Wat is dan die vooruitgang die door het gebed wordt bewerkstelligd? En wat merken we daarvan? Vele jaren geleden, tijdens een etentje met vrienden, kwam het gesprek om een of andere reden op het leven van gebed dat monniken en nonnen in de kloosters leiden, met de dagelijkse getijdengebeden als spil van hun bestaan. Een van de aanwezigen had daar een uitgesproken mening over: “Je kunt van alles doen met je leven, maar je dagen doorbrengen met bidden als belangrijkste bezigheid, dat vind ik echt volkomen zinloos.” Ik schrok van dit vernietigende oordeel, maar wist niet goed wat ik ertegenin moest brengen. En natuurlijk, als je niet gelooft dat een gebed een verbinding tot stand brengt, dat het gehoord wordt, ontvangen wordt en beantwoord, dan is het een zinloze schreeuw in de ruimte.
Veel mensen die als kind nog konden bidden, verliezen later dat vermogen. Ze kunnen het vanaf een zeker moment niet meer. Ze geloven niet meer in ‘een God’ waar een gesprek mee mogelijk is. Ze vinden dat idee kinderlijk, naïef, primitief; een soort wensdenken waar zij overheen zijn gegroeid. ‘Dat beeld van die man met die baard,’ zeggen ze dan, of: ‘God bestaat niet, alleen de oerknal.’
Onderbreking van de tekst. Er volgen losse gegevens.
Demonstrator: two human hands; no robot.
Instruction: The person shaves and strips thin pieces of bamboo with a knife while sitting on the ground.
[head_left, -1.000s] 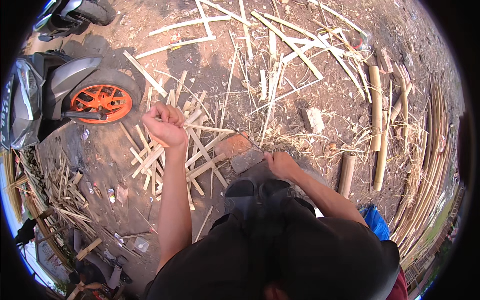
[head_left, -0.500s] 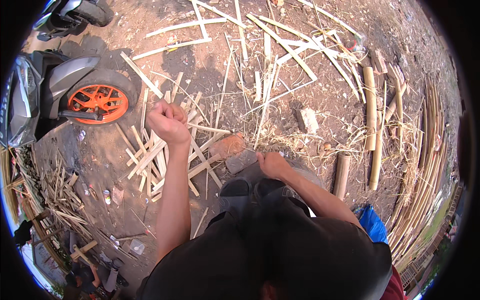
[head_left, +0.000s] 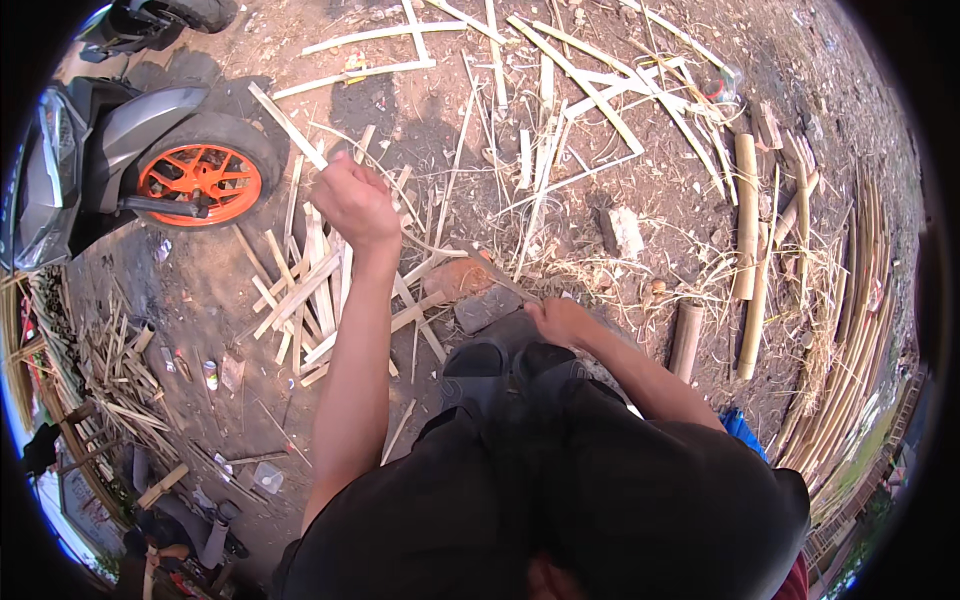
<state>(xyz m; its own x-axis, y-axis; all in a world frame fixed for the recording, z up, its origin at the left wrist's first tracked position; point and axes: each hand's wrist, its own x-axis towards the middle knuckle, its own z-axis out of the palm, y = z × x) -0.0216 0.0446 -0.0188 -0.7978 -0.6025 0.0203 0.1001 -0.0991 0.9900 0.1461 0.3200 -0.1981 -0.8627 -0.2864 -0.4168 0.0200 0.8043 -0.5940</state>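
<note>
My left hand (head_left: 355,200) is closed in a raised fist over a loose heap of pale split bamboo (head_left: 310,290). From it a thin bamboo strip (head_left: 420,242) bends across a reddish brick (head_left: 458,278) toward my other hand. My right hand (head_left: 562,322) is closed low beside my dark shoes (head_left: 475,365), its fingers on the strip's browner, narrow end part. Whether a blade is also in its fingers I cannot make out. A grey block (head_left: 487,310) lies just in front of the shoes, beside the brick.
A motorbike's orange front wheel (head_left: 200,185) stands at left. Bamboo slats (head_left: 585,85) are strewn ahead. Thick bamboo pieces (head_left: 745,215) and long poles (head_left: 865,310) lie at right, a whitish block (head_left: 622,232) between. Another person (head_left: 180,525) is at lower left.
My left fist has moved a little farther forward and to the right, and more of the strip shows between my hands. My right hand stays near the shoes. The view has shifted slightly.
</note>
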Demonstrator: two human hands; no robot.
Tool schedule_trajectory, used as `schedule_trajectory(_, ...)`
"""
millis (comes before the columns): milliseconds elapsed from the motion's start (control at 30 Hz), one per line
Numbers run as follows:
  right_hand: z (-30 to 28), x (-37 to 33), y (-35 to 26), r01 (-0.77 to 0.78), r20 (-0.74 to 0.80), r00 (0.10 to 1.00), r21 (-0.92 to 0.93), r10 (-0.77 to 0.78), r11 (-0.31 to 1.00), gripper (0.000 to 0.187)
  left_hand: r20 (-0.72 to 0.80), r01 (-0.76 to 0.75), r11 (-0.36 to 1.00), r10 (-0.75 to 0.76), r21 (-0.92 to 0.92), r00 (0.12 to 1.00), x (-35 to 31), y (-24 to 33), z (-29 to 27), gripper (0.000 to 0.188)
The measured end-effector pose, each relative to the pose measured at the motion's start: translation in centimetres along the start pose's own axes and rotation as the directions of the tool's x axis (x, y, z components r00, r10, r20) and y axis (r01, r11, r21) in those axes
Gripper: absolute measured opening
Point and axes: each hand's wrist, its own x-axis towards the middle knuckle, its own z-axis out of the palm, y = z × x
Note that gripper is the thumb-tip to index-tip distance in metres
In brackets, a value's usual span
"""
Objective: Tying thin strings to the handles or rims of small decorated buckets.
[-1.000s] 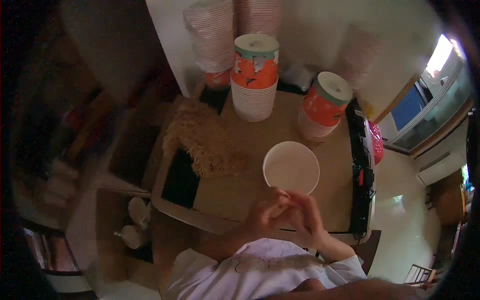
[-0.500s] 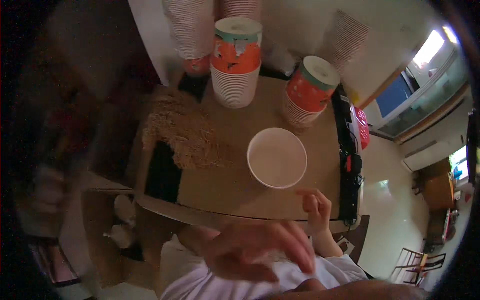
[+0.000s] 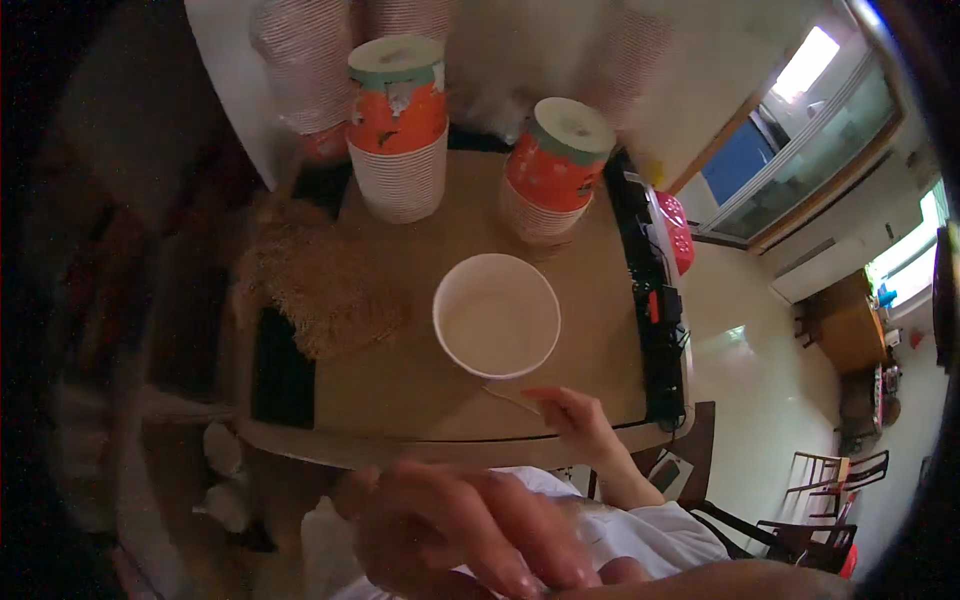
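Observation:
A white, round paper tub [image 3: 497, 315] stands open side up on the brown cardboard tabletop [image 3: 420, 400]. Just in front of it is my right hand [image 3: 580, 420], thumb and forefinger pinched at the end of a thin pale strand [image 3: 510, 398] that reaches toward the tub's base. Raised close to the camera at the lower edge, my left hand [image 3: 460, 530] has bent fingers with the tips drawn together; whatever they hold, if anything, is hidden. A tangled heap of brown fibres [image 3: 320, 280] lies left of the tub.
Behind the tub stand two stacks of upturned orange, green and white paper tubs [image 3: 398, 130] [image 3: 560, 165]. Taller wrapped stacks [image 3: 305, 60] rise at the back left. A black power strip with cables [image 3: 660, 320] runs along the right edge. An open cardboard box [image 3: 180, 470] sits lower left.
The view has turned, so the tabletop appears farther left. My left hand's fingers have curled and dropped toward the lower edge. The pale strand now shows at my right fingertips.

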Motion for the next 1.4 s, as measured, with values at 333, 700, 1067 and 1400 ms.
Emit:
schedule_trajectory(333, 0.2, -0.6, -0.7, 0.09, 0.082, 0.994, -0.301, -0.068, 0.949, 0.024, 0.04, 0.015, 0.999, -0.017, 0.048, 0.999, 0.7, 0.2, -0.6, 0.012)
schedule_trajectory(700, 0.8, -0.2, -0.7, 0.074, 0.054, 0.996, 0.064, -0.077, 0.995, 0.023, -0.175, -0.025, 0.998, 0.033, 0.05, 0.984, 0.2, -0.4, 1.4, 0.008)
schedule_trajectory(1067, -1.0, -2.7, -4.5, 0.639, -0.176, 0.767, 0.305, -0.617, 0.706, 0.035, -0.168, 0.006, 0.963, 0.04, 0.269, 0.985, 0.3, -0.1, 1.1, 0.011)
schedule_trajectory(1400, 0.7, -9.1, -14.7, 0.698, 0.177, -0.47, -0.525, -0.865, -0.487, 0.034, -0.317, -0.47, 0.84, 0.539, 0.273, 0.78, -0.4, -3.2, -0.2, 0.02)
Over beelden van God, transcendentie en immanentie en de oerknal een andere keer wellicht meer. Nu alleen iets over die vooruitgang, dat geheim. Alleen wie bidt kan er iets van bespeuren, al schuilt er een gevaar in het woord ‘vooruitgang’ – je kunt het gemakkelijk verkeerd begrijpen. Het geeft een beweging, een verandering aan die betrekking heeft op een innerlijke transformatie. Net als ‘het gaan van de Weg’. Je kunt vragen: waar is die weg dan, en waar voert die naartoe? Naar het beloofde land? Het paradijs? Het Koninkrijk der Hemelen? Ja, dat is de richting, maar zoals we weten: dat koninkrijk is niet van deze wereld.
In Letters van het leven zegt Friedrich Weinreb: ‘Zodra er sprake is van een weg – hier de verzinnebeelding van het zoeken naar God, het verlangen naar de Vader – en zodra zich een weg aftekent die uit de ban der gevangenschap naar de verlossing en de vrijheid voert, verschijnt de menselijke vorm. Dit is immers de gehele zin van het menselijk bestaan: zijn weg tot God.’ Hier zegt Weinreb eigenlijk hetzelfde als de onbekende filosoof over vooruitgang en gebed. Weinreb voegt eraan toe: ‘Deze weg zou evenwel niet meer dan een mechanisch verlopend proces zijn als de mens niet in staat was hem in absolute geestelijke en in intellectuele vrijheid te gaan. Op zijn levensweg wordt de mens door de verzoeking begeleid. Ze wil hem op de proef stellen: laat hij zich verleiden, of wordt ze naar haar plaats terugverwezen? Daarmee wordt de verzoeking tot het symbool van de menselijke onafhankelijkheid en daadkracht.’ (Letters van het leven, p. 63).
Zeer, zeer lang is de weg om het woord in praktische daden om te zetten, schreef Louis-Claude de Saint-Martin – de onbekende filosoof – in De Mens van Verlangen. Het betreft de weg van het hart, die door middel van gebed wordt afgelegd. Wat hier wordt ‘bereikt’ en wat hier wordt ontvangen kan slechts in termen van innerlijke krachten worden verstaan.